— Work order —
Using the entries that follow, count the lines containing the word "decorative" and give that number by itself.

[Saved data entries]
===============

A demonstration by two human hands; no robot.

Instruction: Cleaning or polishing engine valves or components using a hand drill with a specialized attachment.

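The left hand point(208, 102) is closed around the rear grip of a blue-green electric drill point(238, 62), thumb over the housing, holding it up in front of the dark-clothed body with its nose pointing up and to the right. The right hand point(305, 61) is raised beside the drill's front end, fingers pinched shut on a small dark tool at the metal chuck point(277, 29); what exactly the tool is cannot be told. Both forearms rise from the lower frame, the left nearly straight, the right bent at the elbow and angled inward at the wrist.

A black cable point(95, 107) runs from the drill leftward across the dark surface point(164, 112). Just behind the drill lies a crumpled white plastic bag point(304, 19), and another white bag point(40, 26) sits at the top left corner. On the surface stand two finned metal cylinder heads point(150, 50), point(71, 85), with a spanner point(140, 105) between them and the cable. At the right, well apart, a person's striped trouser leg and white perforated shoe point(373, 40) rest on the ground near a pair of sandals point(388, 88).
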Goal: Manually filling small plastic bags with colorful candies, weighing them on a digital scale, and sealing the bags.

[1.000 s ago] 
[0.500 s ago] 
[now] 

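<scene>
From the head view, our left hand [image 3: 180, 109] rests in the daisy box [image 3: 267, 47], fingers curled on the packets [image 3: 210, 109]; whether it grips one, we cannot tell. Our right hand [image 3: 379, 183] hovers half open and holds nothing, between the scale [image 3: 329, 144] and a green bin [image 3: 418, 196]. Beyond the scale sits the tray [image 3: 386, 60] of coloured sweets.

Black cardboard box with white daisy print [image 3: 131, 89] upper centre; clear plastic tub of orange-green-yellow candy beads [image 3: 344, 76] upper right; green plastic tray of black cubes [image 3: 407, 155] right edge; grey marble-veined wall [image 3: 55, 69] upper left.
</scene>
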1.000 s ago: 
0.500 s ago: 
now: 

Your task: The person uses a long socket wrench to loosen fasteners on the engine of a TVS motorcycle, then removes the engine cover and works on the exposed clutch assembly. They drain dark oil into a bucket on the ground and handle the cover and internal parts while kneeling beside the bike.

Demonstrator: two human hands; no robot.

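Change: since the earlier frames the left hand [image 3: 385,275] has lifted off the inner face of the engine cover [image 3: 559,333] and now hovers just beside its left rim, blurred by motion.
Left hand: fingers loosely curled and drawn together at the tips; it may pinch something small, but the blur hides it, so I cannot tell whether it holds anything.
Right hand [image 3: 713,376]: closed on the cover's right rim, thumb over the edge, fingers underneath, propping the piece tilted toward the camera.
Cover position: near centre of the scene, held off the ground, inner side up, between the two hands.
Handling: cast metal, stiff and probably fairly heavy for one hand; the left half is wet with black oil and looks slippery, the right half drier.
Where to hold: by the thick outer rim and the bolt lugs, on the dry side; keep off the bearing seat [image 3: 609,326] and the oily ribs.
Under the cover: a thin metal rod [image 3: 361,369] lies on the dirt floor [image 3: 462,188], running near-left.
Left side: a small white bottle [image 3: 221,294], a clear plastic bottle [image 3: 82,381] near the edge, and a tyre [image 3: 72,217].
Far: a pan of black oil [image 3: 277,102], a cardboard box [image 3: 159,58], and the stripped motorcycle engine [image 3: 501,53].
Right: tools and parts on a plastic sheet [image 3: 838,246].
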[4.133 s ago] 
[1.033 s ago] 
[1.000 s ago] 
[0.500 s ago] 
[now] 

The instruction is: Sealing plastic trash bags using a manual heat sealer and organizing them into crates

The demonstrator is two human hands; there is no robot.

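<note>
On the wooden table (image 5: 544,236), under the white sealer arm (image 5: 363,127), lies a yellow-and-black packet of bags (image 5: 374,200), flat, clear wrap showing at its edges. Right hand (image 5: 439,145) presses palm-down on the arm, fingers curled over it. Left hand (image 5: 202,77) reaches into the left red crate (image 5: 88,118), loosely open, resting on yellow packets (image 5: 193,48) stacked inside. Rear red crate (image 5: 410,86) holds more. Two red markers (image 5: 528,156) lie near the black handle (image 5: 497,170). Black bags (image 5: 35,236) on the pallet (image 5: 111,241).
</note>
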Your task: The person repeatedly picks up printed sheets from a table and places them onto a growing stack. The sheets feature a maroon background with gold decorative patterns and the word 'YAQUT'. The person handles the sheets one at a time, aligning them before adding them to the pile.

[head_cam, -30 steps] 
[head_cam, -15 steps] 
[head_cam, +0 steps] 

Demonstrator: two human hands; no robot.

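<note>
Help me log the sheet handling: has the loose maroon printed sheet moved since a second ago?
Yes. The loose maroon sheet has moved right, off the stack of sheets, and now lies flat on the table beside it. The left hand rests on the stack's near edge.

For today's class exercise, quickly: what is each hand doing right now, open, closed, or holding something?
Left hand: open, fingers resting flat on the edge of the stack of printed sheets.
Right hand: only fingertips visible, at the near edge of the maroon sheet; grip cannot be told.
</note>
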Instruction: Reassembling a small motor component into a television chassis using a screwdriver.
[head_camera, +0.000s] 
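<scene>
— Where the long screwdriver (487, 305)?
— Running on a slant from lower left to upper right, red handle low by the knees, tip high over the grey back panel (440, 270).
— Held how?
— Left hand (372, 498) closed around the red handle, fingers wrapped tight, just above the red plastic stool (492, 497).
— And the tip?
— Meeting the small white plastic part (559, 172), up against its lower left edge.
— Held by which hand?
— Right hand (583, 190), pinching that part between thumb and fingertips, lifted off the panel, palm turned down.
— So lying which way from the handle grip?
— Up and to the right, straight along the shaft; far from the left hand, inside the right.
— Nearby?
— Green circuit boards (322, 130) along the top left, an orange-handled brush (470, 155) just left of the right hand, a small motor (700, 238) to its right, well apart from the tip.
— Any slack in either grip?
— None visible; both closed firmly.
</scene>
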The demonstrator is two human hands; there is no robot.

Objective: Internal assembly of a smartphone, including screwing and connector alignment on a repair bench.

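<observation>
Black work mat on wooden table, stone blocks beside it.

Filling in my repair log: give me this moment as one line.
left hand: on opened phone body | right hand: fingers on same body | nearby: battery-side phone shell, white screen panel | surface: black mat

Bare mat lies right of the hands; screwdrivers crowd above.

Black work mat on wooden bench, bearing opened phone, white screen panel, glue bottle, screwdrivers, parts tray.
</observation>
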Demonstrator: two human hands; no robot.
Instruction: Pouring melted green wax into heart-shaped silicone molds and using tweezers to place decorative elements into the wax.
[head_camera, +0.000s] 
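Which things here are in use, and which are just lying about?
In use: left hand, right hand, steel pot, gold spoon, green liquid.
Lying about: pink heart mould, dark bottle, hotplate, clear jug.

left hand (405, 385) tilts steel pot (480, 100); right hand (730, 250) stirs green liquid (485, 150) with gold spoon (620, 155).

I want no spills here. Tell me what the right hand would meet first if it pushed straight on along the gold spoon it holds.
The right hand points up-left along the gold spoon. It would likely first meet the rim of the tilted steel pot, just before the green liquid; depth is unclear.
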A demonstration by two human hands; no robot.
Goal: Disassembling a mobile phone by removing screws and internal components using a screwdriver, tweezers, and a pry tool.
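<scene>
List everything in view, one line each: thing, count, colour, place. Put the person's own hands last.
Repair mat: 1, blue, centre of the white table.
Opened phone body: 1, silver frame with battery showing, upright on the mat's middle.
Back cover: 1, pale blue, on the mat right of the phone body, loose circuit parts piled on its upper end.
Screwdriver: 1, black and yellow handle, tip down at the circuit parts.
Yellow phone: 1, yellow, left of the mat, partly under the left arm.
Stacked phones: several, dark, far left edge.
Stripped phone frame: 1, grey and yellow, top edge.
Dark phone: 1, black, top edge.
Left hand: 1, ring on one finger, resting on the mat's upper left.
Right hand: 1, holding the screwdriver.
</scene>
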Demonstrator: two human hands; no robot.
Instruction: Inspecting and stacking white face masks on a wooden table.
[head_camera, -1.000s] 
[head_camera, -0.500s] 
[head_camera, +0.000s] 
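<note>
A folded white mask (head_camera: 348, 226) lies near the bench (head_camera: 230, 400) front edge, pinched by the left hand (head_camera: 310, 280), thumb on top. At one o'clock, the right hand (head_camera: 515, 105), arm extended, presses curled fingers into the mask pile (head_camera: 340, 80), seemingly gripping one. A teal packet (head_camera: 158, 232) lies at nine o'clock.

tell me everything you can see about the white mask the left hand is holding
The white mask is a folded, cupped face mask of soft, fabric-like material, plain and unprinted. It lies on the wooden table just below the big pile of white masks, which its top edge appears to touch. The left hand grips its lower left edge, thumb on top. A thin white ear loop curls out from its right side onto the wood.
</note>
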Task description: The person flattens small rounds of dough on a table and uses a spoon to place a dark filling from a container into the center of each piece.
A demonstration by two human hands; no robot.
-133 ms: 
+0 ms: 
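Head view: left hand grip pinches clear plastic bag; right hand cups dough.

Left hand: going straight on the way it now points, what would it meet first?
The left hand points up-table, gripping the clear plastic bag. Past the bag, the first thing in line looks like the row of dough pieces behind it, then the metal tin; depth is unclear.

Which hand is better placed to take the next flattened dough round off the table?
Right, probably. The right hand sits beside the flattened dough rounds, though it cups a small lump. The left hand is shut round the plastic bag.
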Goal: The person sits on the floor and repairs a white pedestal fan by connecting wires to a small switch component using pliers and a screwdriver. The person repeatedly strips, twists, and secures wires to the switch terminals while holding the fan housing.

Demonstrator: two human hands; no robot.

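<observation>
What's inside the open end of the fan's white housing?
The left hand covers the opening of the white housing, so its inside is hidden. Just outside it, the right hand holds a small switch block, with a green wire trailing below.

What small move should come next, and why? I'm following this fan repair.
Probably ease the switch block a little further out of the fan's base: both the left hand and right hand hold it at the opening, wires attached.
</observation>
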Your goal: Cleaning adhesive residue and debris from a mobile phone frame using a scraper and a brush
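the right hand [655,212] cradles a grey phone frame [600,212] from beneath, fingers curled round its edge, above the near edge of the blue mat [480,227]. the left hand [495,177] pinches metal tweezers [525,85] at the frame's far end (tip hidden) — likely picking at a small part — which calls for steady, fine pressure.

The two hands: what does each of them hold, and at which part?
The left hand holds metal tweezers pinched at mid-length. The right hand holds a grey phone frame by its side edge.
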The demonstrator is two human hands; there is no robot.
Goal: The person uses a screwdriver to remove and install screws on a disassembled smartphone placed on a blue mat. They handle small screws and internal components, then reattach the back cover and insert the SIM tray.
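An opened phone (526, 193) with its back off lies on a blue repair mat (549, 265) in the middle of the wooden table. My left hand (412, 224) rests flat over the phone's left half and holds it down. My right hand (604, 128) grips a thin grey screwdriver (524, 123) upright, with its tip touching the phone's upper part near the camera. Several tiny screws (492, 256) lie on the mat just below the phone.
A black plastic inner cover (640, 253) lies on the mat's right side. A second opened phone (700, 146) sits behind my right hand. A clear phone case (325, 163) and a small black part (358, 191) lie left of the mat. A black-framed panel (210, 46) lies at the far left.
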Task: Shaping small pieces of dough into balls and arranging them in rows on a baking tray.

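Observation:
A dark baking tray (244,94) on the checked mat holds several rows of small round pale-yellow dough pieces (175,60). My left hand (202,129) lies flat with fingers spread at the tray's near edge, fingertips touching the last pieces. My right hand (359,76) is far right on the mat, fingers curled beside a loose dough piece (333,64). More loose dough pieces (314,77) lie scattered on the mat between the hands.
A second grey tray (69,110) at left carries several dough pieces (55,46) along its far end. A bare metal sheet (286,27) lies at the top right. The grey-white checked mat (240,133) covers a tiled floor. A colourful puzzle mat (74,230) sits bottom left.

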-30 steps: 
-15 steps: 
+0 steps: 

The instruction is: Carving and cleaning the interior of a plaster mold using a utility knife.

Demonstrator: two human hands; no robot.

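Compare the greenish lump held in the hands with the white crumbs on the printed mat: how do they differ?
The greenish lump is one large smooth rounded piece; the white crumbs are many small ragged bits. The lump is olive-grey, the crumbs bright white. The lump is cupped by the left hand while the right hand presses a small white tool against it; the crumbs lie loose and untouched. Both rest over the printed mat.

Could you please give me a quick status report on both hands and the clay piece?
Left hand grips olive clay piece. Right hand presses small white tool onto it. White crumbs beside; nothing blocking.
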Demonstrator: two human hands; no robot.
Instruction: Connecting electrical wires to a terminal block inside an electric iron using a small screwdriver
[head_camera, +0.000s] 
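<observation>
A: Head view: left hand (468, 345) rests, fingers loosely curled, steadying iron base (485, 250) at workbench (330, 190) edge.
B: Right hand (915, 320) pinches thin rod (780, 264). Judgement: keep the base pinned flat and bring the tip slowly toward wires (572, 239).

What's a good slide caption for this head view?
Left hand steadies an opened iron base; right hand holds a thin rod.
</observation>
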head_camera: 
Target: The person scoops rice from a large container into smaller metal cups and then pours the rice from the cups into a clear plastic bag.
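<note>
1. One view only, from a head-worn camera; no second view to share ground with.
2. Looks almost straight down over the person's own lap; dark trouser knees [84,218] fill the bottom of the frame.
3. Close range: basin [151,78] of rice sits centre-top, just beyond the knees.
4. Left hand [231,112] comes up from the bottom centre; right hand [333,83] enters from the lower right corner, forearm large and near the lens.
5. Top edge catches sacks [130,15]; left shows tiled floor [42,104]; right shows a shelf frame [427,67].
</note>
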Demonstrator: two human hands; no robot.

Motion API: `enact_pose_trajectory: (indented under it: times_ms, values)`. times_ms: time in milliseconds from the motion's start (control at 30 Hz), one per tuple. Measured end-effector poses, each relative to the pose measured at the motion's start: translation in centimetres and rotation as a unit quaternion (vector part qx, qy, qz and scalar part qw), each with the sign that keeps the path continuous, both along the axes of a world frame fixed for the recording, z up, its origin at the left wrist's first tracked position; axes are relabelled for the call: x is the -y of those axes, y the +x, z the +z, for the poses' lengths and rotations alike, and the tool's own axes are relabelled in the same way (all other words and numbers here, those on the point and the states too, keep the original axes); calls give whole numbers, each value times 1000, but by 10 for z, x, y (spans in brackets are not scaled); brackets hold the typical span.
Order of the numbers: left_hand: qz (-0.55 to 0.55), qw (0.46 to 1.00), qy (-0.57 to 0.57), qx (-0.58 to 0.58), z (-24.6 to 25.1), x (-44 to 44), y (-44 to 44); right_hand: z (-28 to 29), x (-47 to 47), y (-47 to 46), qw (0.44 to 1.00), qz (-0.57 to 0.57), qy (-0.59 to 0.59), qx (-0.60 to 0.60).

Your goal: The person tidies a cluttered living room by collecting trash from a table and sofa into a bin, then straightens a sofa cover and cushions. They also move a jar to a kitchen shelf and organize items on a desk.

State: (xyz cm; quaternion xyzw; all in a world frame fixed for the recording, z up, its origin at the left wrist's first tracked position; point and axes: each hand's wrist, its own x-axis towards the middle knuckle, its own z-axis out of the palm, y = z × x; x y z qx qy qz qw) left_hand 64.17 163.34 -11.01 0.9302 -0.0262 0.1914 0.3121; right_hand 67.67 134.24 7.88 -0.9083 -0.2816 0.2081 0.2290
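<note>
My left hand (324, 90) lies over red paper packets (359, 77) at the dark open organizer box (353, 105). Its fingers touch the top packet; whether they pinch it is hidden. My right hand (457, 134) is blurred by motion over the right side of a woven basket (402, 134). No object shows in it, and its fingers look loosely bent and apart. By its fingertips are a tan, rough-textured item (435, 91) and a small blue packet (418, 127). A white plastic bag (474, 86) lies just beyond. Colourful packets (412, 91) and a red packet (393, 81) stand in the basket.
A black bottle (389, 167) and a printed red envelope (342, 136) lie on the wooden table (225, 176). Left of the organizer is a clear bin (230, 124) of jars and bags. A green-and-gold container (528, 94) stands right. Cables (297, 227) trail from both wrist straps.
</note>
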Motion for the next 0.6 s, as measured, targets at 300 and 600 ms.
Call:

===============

— Task answer —
2